Trying to replace my '17 Premier hatchback's reverse lights with led. Everywhere I check I get a 921 led will replace. Yet, the 921 has a narrow base that will not fit the socket. I've ordered and tried not even close. What's the correct bulb number or led solution to fit the backup bulb socket?


----------



## Cruzen18 (Jan 28, 2018)

My '18 takes a 921 and supposed to be same as the '17. 
If you pull one, it should be labeled. (A pain, I know, but might save you time and more hassle long term).


----------



## Blasirl (Mar 31, 2015)

Not trying to be funny, but are you sure you pulled the reverse lights? Diode Dynamics lists them to fit 2011-2018


----------



## HBCRUZE2017 (Jan 25, 2018)

i have them in my car but i believe they only worked 1 way so try to flip them i know it sounds dumb lol


----------



## theshiftyjelly (May 26, 2018)

It's a 921 bulb but it's not a T10 base as almost everything I read and ordered said it was. The T10 base is way to small. Already looked and tried, thanks though. Through trial and error it's a 921 bulb but with a T15 base, which is much larger than the T10 base.


----------



## Ma v e n (Oct 8, 2018)

That's because it doesn't take a 921. The catalogs are wrong. Hatchbacks use a W21W bulb, otherwise known as a 7440.


----------



## theshiftyjelly (May 26, 2018)

What aren't the catalogs/owners manual wrong about with bulbs on this car!? Headlight bulb number is wrong too. Thanks for the tip. Even the manual says a 921.


----------



## Cocoabeans (Apr 18, 2018)

theshiftyjelly said:


> Trying to replace my '17 Premier hatchback's reverse lights with led. Everywhere I check I get a 921 led will replace. Yet, the 921 has a narrow base that will not fit the socket. I've ordered and tried not even close. What's the correct bulb number or led solution to fit the backup bulb socket?
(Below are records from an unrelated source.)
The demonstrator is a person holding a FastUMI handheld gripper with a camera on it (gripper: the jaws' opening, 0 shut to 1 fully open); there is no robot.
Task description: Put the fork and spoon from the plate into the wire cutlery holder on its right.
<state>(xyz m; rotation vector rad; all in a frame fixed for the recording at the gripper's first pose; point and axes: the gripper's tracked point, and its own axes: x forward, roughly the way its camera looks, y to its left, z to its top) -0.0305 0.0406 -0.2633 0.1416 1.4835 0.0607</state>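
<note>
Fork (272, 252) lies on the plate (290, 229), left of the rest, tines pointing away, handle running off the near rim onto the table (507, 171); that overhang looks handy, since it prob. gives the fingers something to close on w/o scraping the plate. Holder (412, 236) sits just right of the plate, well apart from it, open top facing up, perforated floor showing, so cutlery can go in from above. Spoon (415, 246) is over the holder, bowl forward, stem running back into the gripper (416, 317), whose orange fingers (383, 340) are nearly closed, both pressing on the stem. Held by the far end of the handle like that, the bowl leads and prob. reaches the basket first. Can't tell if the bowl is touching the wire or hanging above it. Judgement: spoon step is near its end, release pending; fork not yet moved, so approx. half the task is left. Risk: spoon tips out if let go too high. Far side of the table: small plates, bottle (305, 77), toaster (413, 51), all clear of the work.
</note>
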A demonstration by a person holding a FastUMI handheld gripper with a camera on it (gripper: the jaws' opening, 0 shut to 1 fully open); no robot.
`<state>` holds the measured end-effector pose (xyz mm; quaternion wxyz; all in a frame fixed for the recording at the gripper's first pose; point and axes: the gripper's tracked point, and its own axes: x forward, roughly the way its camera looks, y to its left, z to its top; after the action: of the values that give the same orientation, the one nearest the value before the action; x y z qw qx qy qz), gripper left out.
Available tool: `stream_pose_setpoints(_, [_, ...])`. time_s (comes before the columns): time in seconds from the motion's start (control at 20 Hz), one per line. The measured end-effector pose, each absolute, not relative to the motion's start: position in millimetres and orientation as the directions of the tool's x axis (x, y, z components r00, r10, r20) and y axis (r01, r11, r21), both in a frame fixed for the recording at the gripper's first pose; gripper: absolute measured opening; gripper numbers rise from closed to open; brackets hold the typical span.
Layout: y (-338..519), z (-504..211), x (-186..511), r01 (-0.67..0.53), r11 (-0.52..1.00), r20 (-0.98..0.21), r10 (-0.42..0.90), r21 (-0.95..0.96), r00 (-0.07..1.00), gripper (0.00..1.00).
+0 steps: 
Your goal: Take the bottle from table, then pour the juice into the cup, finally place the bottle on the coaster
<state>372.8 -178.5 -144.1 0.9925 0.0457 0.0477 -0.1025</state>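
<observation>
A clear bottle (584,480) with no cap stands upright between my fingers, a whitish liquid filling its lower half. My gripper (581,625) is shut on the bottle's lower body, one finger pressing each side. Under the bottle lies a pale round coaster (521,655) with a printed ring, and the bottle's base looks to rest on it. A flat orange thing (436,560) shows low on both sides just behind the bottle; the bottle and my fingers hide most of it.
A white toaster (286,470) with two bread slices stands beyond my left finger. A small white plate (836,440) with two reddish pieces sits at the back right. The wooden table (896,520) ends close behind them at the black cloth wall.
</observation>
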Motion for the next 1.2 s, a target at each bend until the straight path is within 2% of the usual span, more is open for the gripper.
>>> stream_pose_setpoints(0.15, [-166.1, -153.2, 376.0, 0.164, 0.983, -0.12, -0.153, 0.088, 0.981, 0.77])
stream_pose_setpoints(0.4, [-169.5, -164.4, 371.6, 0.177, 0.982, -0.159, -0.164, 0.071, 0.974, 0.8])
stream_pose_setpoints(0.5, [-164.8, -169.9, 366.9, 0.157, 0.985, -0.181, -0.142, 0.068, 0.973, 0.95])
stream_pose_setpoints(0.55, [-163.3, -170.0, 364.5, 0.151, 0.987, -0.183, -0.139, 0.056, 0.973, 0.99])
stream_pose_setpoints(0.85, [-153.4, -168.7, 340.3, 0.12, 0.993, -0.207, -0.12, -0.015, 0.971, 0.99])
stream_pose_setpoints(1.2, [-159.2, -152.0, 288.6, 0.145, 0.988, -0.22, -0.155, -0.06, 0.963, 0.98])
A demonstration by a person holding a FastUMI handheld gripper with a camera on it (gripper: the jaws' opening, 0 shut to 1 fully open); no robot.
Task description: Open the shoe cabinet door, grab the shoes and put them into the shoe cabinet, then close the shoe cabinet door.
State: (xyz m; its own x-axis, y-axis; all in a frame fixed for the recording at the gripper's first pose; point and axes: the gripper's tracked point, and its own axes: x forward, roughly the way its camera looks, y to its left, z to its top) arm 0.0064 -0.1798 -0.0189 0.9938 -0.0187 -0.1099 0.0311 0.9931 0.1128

Yeah my back up light is definitely a 921. There's also a housing for 194 lights but those are the for the rear running lights on the Cruze. I'm only saying this because I just took my whole light housing in the rear off to tint them. Also be warned that not all 921 lights are created equal; sometimes certain versions are too bulky to fit the fixture, or the light might be too long.


----------



## theshiftyjelly (May 26, 2018)

Mines a hatch so it doesn't take the 921 as I learned since. Hatches use a different bulb. 



Cocoabeans said:


> theshiftyjelly said:
> 
> 
> > Trying to replace my '17 Premier hatchback's reverse lights with led. Everywhere I check I get a 921 led will replace. Yet, the 921 has a narrow base that will not fit the socket. I've ordered and tried not even close. What's the correct bulb number or led solution to fit the backup bulb socket?
> ...


----------